The problem
Quote the listing below in its entirety, omitting every image.

Collected data
************
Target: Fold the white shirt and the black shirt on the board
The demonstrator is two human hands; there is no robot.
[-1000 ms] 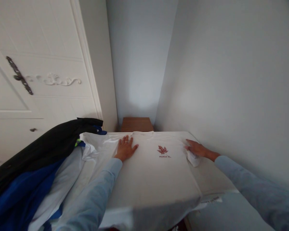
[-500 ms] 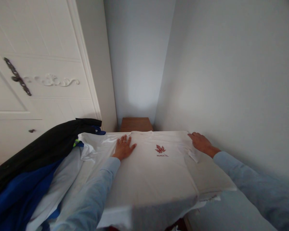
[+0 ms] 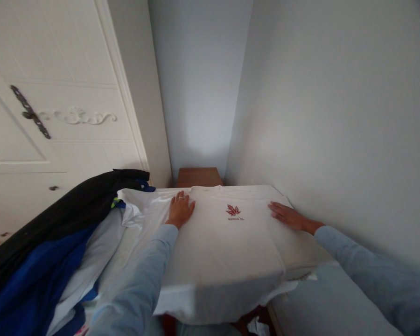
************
The answer
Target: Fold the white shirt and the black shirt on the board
The demonstrator is two human hands; there is no robot.
[-1000 ms] 
[-500 ms] 
[+0 ms] 

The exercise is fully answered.